Thank you for this information. I added timing code and built the 
"measure" program in the x25519 directory (see above) on

    Intel(R) Core(TM) i5-3550 CPU @ 3.30GHz, Ivy Bridge (not Haswell).

3 results are in op/sec:

above x25519 variable base : openssl : curve25519-donna:

18167.7 : 11030.5 : 14098.2

18167.7/11030.5 = 65%

The ./measure reported 182112 cycles for variable base before and after 
my changes (which looks correct: 3300000000 Hz/182112=18120 sec). 
Specifically, I timed the crypto_scalarmult().

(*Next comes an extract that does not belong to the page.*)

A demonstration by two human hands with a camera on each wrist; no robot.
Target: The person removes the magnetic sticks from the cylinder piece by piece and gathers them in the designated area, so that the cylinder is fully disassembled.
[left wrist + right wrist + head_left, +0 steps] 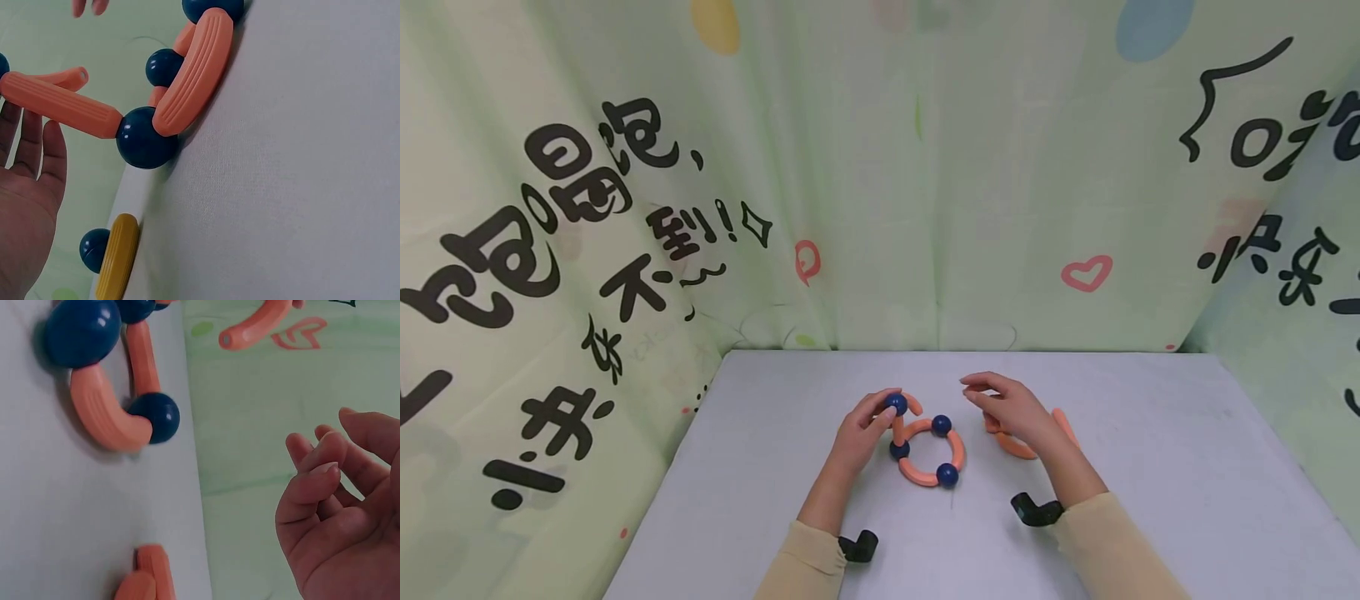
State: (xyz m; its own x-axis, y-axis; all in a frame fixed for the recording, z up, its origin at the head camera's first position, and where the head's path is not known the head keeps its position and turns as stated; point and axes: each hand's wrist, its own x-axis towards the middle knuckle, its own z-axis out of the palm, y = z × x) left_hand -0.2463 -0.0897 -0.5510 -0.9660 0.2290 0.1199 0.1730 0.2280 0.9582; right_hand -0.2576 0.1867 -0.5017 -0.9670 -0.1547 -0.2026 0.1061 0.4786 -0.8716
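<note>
A ring of curved orange pieces (957, 450) and dark blue balls (947, 475) lies on the white table. From one of its balls rises an orange stick (62, 103) with another blue ball (896, 404) on top. My left hand (859, 429) pinches that top ball between thumb and fingers. A curved orange piece (259, 326) sticks out from the top ball, its far end free. Off to the right, my right hand (1011, 408) hovers with loosely bent fingers (312, 487) and holds nothing. Below it lie loose orange pieces (1017, 447), partly hidden by the hand and forearm.
A yellow piece with a blue ball (119, 256) lies on the table in the left wrist view; I cannot make it out in the head view. A printed green curtain (962, 208) stands behind the table's (775, 467) far edge and along both sides.
</note>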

I won't have access to my Haswell machine for a few days.

>
> For example, on one core of Andrey's 3.4GHz i7-4770 (Haswell), this
> X25519 code will take the same ~146000 cycles: i.e., more than 23000
> operations/second, whereas the latest Haswell-optimized OpenSSL NIST
> P-256 ECDH code that he measured was only 15000 operations/second.
>
> This is, by the way, rather old Curve25519 code optimized for Nehalem,
> the microarchitecture of the first Core i7 CPUs in 2008---but on Intel's
> latest Haswell CPUs it's still solidly beating NIST P-256 code that's
> optimized for Haswell. There's ample literature explaining that
>
>     * reductions mod 2^255-19 are faster than reductions mod
>       2^256-2^224+2^192+2^96-1 on a broad range of platforms, and that
>
>     * Montgomery scalarmult is faster than Weierstrass scalarmult,
>
> so the performance gap is unsurprising.
>
> Why did Andrey report only 17289 operations/second for X25519 on
> Haswell? The answer, in a nutshell, is that there's an active ecosystem
> of Curve25519/X25519/Ed25519 implementations, and it's easy to find
> implementations that prioritize simplicity over speed---including the
> one implementation included in Andrey's manual benchmarks. Of course,
> any application developer who needs more speed will look for, and find,
> the faster X25519 implementations.
>
> ---Dan

It's natural for a developer, the consumer of these open source 
libraries, to test-drive the speed tests the way I did. If the sequence 
of steps needed to run the tests is clear and short, the results are 
easily verifiable.

In case of openssl the results depends on:
* the exact version of the source code
* the exact version of the compiler and assembler tools
* the options given to the config, configure
* CPU

OpenSSL will autodetect the gcc and build the binary by excluding or 
including certain highly-optimized pieces without any relevant reports. 
Some beneficial configuration options are not always the defaults. Not 
surprisingly, the openssl that comes with the latest OS I test on, 
Fedora Core 20, is 3+ times slower than what I report above.

I find that the quickest way for me to confirm that I am timing the 
right code is to use the debugger. For example, I confirmed that 
./measure is spending time in 
crypto_scalarmult_curve25519_amd64_51_ladderstep in a hand-written 
assembler file.

http://bench.cr.yp.to looks like an excellent way to try code on 
platforms one doesn't own.